The number of gay and bisexual men being diagnosed with HIV in the UK reached an ‘all-time high’ in 2011, with almost a quarter unaware they are affected.
The Health Protection Agency says nearly half of the 6,280 people diagnosed last year were men who had sex with men (MSM).
Of those diagnosed, two-thirds of the men infected had not gone to a sexual health clinic in the past three years.
Doctor Valerie Delpech, HPA head of HIV surveillance, said: ‘These figures are a reminder of how vital safe sex programmes remain.
‘Promoting HIV testing and condom use is crucial to tackling the high rates of transmission, late diagnosis and undiagnosed HIV still seen in the UK.’

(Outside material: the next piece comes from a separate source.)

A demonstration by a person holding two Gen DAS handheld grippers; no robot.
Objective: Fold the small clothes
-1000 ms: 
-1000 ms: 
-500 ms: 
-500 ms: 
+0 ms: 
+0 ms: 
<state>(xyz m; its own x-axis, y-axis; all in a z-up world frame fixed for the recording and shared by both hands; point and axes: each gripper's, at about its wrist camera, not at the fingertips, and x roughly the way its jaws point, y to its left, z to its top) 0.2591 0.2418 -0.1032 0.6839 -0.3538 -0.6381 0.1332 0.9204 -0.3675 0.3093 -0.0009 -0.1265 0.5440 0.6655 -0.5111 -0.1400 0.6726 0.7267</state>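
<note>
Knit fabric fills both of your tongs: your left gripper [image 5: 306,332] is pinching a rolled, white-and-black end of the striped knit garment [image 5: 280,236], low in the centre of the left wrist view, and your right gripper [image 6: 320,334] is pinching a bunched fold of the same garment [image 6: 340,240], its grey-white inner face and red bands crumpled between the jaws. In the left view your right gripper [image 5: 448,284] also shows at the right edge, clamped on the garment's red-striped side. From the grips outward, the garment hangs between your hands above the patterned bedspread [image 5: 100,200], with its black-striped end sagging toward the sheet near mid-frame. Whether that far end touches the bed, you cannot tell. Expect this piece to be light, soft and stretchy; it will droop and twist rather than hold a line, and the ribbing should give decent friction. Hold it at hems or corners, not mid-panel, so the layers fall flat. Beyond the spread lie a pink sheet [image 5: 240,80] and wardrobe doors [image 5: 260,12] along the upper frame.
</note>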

The HIV report also found nearly half of all new diagnoses were acquired from heterosexual sex, and of these, over half were likely acquired in the UK in 2011 compared to 27% in 2002.
Africans remained at the higher HIV risk in 2011 with 37 per 1000 people living with the infection.
Now it has been thirty years since the arrival of HIV, some people are concerned that sexual safety standards and public awareness is slipping.
Deborah Jack, the chief executive of the National Aids Trust, said: ‘It is vitally important that gay men test at least once a year for STIs [sexually transmitted infections] and HIV, and every three months if they’re having unprotected sex with new or casual partners.
‘HIV-negative gay men diagnosed with an STI should really treat it as a wake up call.
‘You are at serious risk of getting HIV in the near future and need to take steps to prevent that happening – such as consistent condom use and reduction in number of sexual partners.’
Sir Nick Partridge, the chief executive at the Terrence Higgins Trust, said HIV is an entirely preventable condition.
‘Reducing undiagnosed HIV by encouraging those in high-risk groups to test more regularly is one way we can put the brakes on the spread of infection,’ he said.
Paul Ward, THT’s Deputy Chief Executive, added: ‘We have started to see a renewed emphasis on testing across the gay scene, with venue owners and other gay businesses joining the fight.
‘Sustained momentum on this is vital, and community initiatives like National HIV Testing Week can also hammer home the message that gay and bi men should be testing for HIV at least once every year.